Tenants in Kushner building file lawsuit alleging dangerous living conditions
A group of tenants on Tuesday filed a lawsuit against Kushner Companies over claims of “unlawful and dangerous construction” at four New York City apartment buildings.
Six tenants of “Kushner Village” in Manhattan are arguing that in the construction of a new floor and penthouse apartments in 2015, Kushner Companies “circumvented fire safety and other protections required by the [Department of Buildings] including: failing to install operable sprinklers throughout the Subject Buildings; failing to legalize the height of the existing boiler chimney that services all four buildings; and other fire egress conditions that threaten the lives and safety of the Plaintiffs.”
The lawsuit claims that the real estate company was required by the New York City Department of Buildings to obtain a certificate of occupancy (CO) for each of the buildings, but failed to do so, instead applying for temporary certificates of occupancy (TCO).
The tenants added that in addition to compensation for damages, they are seeking to bar Kushner Companies from collecting rent until the alleged safety issues in the building have been addressed.
According to CNN, Jared Kushner, son-in-law and senior adviser to President Trump, led Kushner Companies when the Kushner Village buildings were purchased in 2013 and when it conducted construction and started renting out the new penthouse apartments to tenants in 2015.
Kushner stepped down from his role as chief executive of the company when he joined the Trump administration in 2017.
Christopher W. Smith, General Counsel for Kushner Companies, said in a statement to The Hill that the lawsuit “is just more of the same politically motivated harassment.”
“As verified by the New York City Housing Court in its decision issued yesterday in favor of Kushner Companies on these exact issues, each of these properties has been certified by the NYC Department of Buildings as safe to occupy and in compliance with applicable building codes,” Smith added in the statement, citing a Tuesday decision from the housing court certifying that a partial TCO for a pre-1938 building is sufficient to establish legal occupancy.
The White House did not immediately respond to a request for comment from The Hill.
Earlier this year, a housing court judge ruled in favor of a tenant living in one of the Kushner Village buildings who had been sued by Kushner Companies for failing to pay rent.

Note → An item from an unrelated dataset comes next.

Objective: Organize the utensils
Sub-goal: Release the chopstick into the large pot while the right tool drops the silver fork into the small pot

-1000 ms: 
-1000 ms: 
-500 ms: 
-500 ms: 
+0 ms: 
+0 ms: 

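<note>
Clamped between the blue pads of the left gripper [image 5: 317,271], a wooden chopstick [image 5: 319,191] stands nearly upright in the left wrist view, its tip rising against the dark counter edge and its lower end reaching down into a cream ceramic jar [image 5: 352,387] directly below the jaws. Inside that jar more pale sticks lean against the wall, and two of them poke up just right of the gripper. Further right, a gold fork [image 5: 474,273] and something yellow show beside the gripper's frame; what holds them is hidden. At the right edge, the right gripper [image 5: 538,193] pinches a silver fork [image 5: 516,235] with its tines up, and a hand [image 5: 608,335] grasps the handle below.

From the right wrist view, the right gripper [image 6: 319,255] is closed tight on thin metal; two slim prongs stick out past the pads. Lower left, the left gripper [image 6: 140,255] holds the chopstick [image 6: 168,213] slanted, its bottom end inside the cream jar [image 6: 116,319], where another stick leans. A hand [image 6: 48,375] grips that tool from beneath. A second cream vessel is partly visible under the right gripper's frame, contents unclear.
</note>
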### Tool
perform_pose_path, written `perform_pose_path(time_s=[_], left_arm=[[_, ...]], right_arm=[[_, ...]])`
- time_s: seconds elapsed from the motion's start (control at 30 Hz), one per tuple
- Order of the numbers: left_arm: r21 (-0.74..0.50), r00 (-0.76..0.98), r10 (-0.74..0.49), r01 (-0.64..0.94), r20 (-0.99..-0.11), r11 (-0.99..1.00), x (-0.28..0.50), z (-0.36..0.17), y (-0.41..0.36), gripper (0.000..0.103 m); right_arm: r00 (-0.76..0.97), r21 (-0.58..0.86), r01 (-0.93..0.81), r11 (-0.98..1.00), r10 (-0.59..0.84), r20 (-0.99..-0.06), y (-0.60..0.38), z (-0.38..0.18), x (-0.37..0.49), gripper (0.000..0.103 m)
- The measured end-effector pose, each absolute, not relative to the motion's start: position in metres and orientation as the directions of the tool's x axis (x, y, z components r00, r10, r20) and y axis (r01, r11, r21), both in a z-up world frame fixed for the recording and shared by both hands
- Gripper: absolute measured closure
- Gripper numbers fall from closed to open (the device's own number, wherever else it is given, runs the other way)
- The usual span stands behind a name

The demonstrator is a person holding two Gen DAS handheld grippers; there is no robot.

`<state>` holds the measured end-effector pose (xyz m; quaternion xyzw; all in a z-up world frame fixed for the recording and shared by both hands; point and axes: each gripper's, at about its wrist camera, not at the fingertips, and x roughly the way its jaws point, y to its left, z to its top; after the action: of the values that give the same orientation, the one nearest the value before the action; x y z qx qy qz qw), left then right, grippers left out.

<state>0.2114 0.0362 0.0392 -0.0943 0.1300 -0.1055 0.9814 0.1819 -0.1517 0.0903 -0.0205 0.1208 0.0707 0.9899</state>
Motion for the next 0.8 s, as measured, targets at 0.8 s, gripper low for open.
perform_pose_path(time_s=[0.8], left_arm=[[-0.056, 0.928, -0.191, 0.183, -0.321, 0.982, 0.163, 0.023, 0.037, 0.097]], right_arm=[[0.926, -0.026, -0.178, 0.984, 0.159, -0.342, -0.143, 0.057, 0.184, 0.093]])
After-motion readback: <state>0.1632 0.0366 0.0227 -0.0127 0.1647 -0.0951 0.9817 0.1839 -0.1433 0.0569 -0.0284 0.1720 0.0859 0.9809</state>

The tenant argued she did not need to pay rent because Kushner Companies did not have a CO.
Housing court Judge Frances Ortiz said in the ruling that “the addition of an entire floor on the top of the building constitutes a substantial alteration, thereby requiring petitioners to obtain a C of O for the entire building.” Ortiz added that “no rent is collectible by the petitioner [Kushner Village ] when a building lacks a valid certificate of occupancy.”
The New York City lawsuit comes a year after Maryland Attorney General Brian Frosh sued Kushner-owned Westminster Management over alleged “unfair or deceptive” practices while renting rodent-infested units in and around Baltimore, adding that the company “victimized customers, many of whom are financially vulnerable, at all stages of offering and leasing consumer realty” in renting their Maryland properties. The lawsuit is still pending.